Task requirements -> Within the material below, how many lines include the word "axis"? Only the number should be given.

--

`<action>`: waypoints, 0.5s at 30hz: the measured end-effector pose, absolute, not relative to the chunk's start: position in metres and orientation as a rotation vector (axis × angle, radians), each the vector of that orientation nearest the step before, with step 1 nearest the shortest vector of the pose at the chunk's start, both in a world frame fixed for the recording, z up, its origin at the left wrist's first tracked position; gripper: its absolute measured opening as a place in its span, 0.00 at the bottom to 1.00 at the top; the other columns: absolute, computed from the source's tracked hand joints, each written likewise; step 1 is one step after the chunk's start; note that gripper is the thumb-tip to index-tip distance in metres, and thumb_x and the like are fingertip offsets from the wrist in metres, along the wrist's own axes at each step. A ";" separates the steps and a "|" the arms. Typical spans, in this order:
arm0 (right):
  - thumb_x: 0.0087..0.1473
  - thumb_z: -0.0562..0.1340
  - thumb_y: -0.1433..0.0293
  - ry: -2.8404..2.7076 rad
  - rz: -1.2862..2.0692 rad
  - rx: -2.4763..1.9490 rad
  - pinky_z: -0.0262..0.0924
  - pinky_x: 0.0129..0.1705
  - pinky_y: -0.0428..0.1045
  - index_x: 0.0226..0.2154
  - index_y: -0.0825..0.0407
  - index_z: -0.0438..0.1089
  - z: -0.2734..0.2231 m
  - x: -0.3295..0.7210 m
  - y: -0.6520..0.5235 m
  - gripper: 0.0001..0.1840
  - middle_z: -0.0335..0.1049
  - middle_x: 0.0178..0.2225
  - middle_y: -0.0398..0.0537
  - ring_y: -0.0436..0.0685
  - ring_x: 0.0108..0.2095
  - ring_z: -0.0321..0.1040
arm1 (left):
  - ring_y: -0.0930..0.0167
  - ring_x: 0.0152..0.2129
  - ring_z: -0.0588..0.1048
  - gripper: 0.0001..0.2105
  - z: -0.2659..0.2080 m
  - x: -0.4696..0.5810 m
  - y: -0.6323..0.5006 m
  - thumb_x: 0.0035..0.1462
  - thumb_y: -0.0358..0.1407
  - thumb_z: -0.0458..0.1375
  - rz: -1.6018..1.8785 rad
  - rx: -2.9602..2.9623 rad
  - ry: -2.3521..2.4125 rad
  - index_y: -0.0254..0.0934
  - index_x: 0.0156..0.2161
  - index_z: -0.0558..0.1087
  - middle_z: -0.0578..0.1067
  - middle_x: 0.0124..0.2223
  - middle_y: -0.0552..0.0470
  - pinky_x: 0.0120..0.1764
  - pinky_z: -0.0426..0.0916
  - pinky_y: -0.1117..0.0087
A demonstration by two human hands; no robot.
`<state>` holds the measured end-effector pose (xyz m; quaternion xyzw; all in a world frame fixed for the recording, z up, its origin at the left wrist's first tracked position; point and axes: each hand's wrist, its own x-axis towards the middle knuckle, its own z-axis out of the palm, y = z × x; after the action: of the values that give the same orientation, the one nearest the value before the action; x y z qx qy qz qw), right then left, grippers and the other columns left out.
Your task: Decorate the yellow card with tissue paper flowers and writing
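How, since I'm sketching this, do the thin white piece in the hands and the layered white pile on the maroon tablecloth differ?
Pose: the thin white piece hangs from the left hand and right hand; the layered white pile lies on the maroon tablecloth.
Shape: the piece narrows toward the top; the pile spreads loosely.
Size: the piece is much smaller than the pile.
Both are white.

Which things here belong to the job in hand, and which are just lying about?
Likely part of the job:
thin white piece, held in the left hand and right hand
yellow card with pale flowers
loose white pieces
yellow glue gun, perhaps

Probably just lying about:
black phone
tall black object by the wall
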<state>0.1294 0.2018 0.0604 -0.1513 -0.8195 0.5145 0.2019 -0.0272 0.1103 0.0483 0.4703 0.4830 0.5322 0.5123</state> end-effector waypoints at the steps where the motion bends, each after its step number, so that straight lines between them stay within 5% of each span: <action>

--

Problem solution -> 2